Ce samedi, le silence a pesé lourd sur le Congo. François est parti. Celui que tant appelaient papa, ami, frère. Le pape François repose désormais sous la sobre pierre de Sainte-Marie-Majeure, à Rome. Un simple nom gravé : Franciscus. Mais pour les Congolais, il vit autrement : gravé dans leurs cœurs, dans leur histoire, dans leurs larmes.
François n’était pas seulement un chef d’Église. Il était le souffle des sans-voix. Le bâton du pèlerin blessé. Le regard tendre posé sur les cicatrices d’une nation meurtrie. À 88 ans, le premier pape venu des périphéries du monde a rejoint l’éternité. Et la République démocratique du Congo, ne perd pas seulement un guide spirituel. Elle perd un frère. Un compagnon de lutte. Un témoin de ses douleurs.
Comment oublier ? Comment oublier février 2023, quand ses pas ont foulé la terre congolaise meurtrie ? Quand ses yeux se sont embués aux récits des massacres oubliés ?
Quand sa voix, fragile mais ferme, a lancé ce cri devenu éternel : « Retirez vos mains de l’Afrique. Retirez vos mains de la RDC. »
Ce n’était pas une simple dénonciation.
C’était une prière. Une supplique. Une prophétie pour un peuple que l’on dépouille, que l’on saigne dans l’indifférence du monde. François avait vu les plaies des Congolais. Il n’avait pas détourné les yeux. Il avait pleuré avec les Congolais. Il avait prié pour eux.
Il avait redonné une dignité à ces anonymes ensevelis sans justice.
Et jusqu’à son dernier souffle, il a porté l’Afrique dans son cœur. Lors de sa dernière homélie pascale, le 20 avril, il a murmuré encore un vœu pour la région des Grands Lacs. Comme une ultime offrande. Comme un testament.

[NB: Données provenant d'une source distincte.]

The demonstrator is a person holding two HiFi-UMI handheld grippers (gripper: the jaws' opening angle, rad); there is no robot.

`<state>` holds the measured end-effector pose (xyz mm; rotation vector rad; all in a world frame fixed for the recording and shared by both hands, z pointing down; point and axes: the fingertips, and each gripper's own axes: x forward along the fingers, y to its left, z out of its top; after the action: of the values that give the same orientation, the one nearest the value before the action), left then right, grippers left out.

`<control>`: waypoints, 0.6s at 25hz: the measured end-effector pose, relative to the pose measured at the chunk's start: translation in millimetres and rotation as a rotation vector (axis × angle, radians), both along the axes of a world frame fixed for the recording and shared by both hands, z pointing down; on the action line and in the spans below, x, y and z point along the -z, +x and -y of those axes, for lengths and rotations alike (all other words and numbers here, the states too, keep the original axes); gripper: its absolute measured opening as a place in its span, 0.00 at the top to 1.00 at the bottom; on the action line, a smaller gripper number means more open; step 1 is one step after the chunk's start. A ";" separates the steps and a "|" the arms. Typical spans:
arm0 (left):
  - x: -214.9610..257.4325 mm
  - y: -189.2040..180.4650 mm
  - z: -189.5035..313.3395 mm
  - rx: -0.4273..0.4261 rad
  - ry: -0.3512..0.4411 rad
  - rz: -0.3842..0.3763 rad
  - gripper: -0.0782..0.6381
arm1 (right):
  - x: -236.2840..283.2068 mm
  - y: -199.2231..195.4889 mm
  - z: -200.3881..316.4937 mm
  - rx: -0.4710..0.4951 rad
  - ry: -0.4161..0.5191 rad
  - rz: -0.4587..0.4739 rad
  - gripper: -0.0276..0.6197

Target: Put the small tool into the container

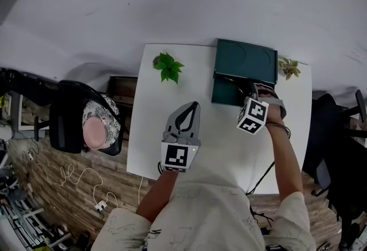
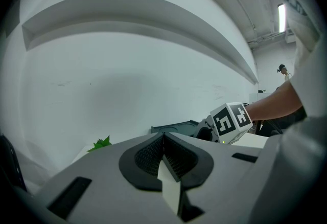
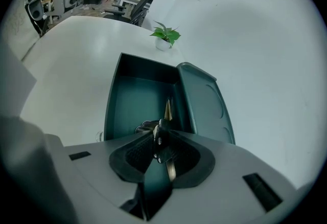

À l’annonce de sa mort, c’est tout un peuple qui s’est figé. À Kinshasa, le président Félix Tshisekedi a laissé ses larmes couler à la Nonciature apostolique. Mais au-delà des ors du pouvoir, c’est dans les villages reculés, dans les quartiers oubliés, dans les chapelles en terre battue, que la douleur a été la plus vive.
Vendredi 25 avril, dans une nuit lourde d’émotions, le couple présidentiel est arrivé à Rome. Accueillis par la Curie romaine et le Cardinal Fridolin Ambongo, ils se sont inclinés devant la dépouille silencieuse du Saint-Père, sous les voûtes froides de la basilique Saint-Pierre. Plus tard, à la Place Saint-Pierre, parmi une cinquantaine de chefs d’État et de têtes couronnées, ils ont prié, tandis que les cloches martelaient l’air d’une mélodie funèbre.
À Kinshasa, pendant ce temps, la cathédrale Notre-Dame du Congo résonnait des chants funèbres. Dans une atmosphère de recueillement sobre, la Première ministre Judith Suminwa, fervente catholique, a assisté à la messe d’action de grâce présidée par le Nonce apostolique Mgr Mitja Leskovar. Là, sous les voûtes noircies de la douleur, la foule s’est serrée : autorités religieuses, politiques, diplomatiques et simples anonymes, tous unis dans le même chagrin.
Dans son hommage bouleversant, Judith Suminwa a salué en François « un bâtisseur de paix », rappelant son combat contre l’exploitation illicite des ressources congolaises, son cri contre l’enrôlement des enfants-soldats, son appel incessant à la justice.
Pour la RDC, la perte est abyssale.
François n’était pas seulement un guide spirituel : il était une voix pour ceux qui n’en avaient pas. Un bouclier pour les plus faibles. Un miroir où leur dignité bafouée trouvait enfin un reflet. Sa visite de 2023 reste gravée comme une bénédiction indélébile. Un baume sur une terre martyrisée.
Ce samedi, les cloches de Rome et de Kinshasa ont sonné à l’unisson, dans un même soupir de douleur. Le Congo a perdu un ami. Un frère. Un prophète. Le deuil sera long, inconsolable. Mais dans la nuit de notre peine, une certitude demeure : Tant que le peuple congolais luttera pour la justice, tant que ses enfants rêveront de paix, François marchera encore à leur côtés.